Riedl et al. prospectively studied the effectiveness of the HA in patients with a diagnosis of interstitial cystitis as first-line therapy12(B). The weekly instillations of HA were administered until the patients showed significant improvement or complete interruption of symptoms. In this study, the assessment was based on a non-standardized questionnaire attributing scores for symptoms through a Visual Analog Scale (VAS). The impact on quality of life and willingness to undergo a repetition of instillation were also checked.

Eighty-five percent of the patients reported improvement of symptoms, 84% reported improvement in the quality of life, and 86% would repeat the treatment if necessary12(B). Thirty-four percent had a recurrence of symptoms and demanded additional instillations12(B). The same group published long-term follow-up data of 48 patients of this cohort who were contacted in an average follow-up of five years13(B). Fifty percent (24/48) showed sustained improvement and did not require additional treatment13(B).

Similarly, a prospective study that randomized patients (n=60) with a diagnosis of interstitial cystitis to different treatment regimens with hyaluronic acid (weekly instillations of 40 mg of AH for four weeks and then monthly for 5 months or 12 instillations of 40 mg of AH every two weeks), found that in both groups, the patients showed an improvement in the total score of ICSI (O’Leary-Sant Interstitial Cystitis Symptom Index)14(B).

Resiniferatoxin

Resiniferatoxin is a potent analog of capsaicin, an alkaloid derived from pepper that promotes the temporary depletion of substance P, which is a neuropeptide regarded as one of the main responsible for the transmission of pain impulses through peripheral sensory nerve fibers of type C. This action could inhibit the transmission of impulses to the central nervous system, which in theory could alleviate the symptoms related to IC/BPS.

Although the clinical efficacy of resiniferatoxin has been demonstrated in small studies, these results were not confirmed in controlled studies with a placebo1517(C). A randomized clinical trial designed to analyze the performance of a single intravesical dose of 50 mL resiniferatoxin at different concentrations (0.01; 0.05, and 0.10 μg) did not find, at the end of the 12th week of follow-up, an improvement in pain, urgency, frequency, or nocturia18(B).

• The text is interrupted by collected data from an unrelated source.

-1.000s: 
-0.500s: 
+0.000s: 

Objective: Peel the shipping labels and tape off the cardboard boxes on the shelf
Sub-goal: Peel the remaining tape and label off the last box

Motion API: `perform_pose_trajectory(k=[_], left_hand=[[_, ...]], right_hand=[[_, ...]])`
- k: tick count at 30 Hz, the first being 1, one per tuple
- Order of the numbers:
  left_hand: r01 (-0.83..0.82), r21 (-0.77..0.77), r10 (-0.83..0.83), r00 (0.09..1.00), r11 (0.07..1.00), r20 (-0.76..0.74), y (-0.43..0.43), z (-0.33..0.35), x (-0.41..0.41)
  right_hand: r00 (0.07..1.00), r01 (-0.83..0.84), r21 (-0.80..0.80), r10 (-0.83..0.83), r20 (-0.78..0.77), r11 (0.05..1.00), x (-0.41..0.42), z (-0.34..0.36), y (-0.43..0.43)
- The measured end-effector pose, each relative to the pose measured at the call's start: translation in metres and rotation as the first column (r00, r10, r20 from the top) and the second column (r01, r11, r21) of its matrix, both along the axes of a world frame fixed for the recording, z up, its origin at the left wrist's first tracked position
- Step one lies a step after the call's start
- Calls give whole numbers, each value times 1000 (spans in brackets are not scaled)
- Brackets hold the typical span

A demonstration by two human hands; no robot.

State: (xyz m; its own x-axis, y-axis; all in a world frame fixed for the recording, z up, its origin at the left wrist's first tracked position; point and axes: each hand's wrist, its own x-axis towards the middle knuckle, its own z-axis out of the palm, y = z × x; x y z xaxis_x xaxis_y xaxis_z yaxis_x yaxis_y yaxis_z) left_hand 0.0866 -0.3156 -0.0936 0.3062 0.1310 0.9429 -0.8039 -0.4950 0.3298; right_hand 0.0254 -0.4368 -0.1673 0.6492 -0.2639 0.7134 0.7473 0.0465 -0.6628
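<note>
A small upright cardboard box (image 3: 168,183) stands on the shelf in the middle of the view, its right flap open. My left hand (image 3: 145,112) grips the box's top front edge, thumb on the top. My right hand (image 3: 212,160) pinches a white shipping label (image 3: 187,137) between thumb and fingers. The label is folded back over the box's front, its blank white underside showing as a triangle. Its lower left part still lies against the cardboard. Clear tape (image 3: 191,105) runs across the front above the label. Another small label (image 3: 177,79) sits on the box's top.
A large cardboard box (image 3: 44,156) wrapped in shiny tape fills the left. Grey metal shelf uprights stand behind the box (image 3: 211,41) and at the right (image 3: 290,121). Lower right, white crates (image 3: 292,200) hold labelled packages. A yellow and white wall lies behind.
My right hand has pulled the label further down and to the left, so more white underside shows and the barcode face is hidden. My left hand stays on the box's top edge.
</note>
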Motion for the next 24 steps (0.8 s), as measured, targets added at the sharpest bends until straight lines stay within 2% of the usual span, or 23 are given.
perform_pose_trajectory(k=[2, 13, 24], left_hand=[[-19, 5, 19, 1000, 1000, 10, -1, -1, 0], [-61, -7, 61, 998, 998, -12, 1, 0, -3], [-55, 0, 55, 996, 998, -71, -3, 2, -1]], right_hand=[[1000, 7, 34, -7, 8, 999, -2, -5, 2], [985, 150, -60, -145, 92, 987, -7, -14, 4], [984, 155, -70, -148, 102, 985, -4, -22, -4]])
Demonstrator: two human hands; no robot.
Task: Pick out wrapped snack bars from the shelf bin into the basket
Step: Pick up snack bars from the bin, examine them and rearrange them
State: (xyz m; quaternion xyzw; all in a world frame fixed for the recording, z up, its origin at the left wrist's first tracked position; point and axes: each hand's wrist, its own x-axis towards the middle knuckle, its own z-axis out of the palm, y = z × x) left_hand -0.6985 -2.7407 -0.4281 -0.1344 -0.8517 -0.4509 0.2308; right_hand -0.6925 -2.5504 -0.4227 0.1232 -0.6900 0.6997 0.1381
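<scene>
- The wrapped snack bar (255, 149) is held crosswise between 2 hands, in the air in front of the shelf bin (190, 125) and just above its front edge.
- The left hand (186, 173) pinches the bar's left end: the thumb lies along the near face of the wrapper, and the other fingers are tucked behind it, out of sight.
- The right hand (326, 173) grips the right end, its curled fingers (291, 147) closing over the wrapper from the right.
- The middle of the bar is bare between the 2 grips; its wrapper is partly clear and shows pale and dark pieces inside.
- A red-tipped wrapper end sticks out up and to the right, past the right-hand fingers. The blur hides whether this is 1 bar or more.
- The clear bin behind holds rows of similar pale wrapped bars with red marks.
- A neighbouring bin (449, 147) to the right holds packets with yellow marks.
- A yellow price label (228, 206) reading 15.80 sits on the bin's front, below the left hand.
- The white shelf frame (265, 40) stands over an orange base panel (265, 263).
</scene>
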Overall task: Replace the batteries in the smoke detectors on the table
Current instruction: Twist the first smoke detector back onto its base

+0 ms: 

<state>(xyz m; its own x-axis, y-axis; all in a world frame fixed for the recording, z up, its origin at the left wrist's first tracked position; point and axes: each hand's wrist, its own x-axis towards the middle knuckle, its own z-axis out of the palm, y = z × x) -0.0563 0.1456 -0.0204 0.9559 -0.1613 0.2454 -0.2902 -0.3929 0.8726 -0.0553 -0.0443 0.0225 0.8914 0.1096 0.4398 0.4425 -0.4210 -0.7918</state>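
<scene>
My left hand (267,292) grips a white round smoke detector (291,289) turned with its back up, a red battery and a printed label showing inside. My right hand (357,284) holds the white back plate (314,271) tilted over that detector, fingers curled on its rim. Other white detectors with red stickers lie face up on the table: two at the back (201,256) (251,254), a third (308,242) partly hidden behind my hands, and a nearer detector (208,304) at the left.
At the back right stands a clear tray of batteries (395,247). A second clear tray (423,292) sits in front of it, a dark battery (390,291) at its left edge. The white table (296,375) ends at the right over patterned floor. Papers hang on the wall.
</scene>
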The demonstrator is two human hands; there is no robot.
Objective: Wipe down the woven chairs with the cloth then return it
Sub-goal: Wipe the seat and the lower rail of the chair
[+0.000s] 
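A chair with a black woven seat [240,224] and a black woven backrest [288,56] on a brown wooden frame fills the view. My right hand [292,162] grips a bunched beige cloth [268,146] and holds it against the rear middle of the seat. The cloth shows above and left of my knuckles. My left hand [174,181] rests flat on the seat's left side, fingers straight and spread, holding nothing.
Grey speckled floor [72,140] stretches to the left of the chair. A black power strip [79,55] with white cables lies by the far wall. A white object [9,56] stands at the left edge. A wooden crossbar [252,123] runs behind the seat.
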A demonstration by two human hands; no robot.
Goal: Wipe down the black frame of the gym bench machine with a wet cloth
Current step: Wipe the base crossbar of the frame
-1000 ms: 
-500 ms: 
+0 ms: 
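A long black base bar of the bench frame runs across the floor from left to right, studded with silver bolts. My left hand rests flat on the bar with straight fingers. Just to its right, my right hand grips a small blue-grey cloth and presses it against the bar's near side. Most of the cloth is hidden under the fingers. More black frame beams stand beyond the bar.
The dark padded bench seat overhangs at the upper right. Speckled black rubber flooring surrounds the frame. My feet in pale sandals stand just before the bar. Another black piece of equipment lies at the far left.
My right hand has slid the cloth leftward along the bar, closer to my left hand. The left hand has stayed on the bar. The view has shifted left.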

Pentosan polysulfate sodium (PPS)

The mechanism of action of PPS is not fully understood, but it is believed that it helps in repairing the glycosaminoglycan layer that coats the vesical urothelium, reducing the permeability to potassium ions, toxins, and bacteria to the bladder wall, therefore preventing the activation of mast cells and inflammatory reaction and the consequent symptomatology19(C). Blade et al., in a randomized clinical trial, found that patients with a diagnosis of interstitial cystitis treated with intravesical PPS (300 mg in 50 mL of 0.9% SS twice a week for three months), presented a significant relief in symptoms compared to those who received a placebo20(B). Confirming these findings, another clinical trial, which randomized women with interstitial cystitis to combined treatment of oral and intravesical PPS or oral PPS and intravesical placebo, found, at the end of the 12-week follow-up, a reduction of 46% in ICSI scores (O’Leary-Sant Interstitial Cystitis Symptom Index) for the first group over compared to 24% observed for those who received the placebo21(B). The health-related quality of life domains also showed a significant improvement in the group treated with intravesical PPS21(B).

Lidocaine

Lidocaine is a topical anesthetic that when applied in the vesical urothelium is believed to prevent the transmission of painful impulses originated in the lower urinary tract associated with the symptoms of interstitial cystitis. One of the major studies that analyzed the performance of this drug was published in 2009 by Nickle et al.22(B). In this multicenter study, 102 patients were randomized to treatment with 10 mL of 200 mg alkalized lidocaine or placebo for five consecutive days22(B). After 29 days of instillation, they found that 30% of patients treated with lidocaine showed improvement in symptoms in comparison to only 9.6% of those who received the placebo22(B). However, after ten days, the symptoms returned to the levels identified at the beginning of the study22(B).

Chondroitin sulfate (CS)

Chondroitin sulfate (CS) is a sulfated GAG present in the extracellular matrix of connective tissues. Theoretically, the instillation of this GAG could promote the recovery of the protective barrier of the urothelium. Thus, with the objective of analyzing the effectiveness of the instillation of chondroitin sulfate in the bladder of interstitial cystitis patients, Nickle et al., designed a multicenter clinical trial in which patients were randomized for treatment with CS (weekly Instillations for six weeks) or a placebo, and the outcomes were analyzed in the 12th week of follow-up23(B). At the end of follow-up, they did not find any difference between the groups in the evaluation using the Global Response Assessment (GRA) questionnaire23(B). Similar results were found in a subsequent publication by the same author24(B).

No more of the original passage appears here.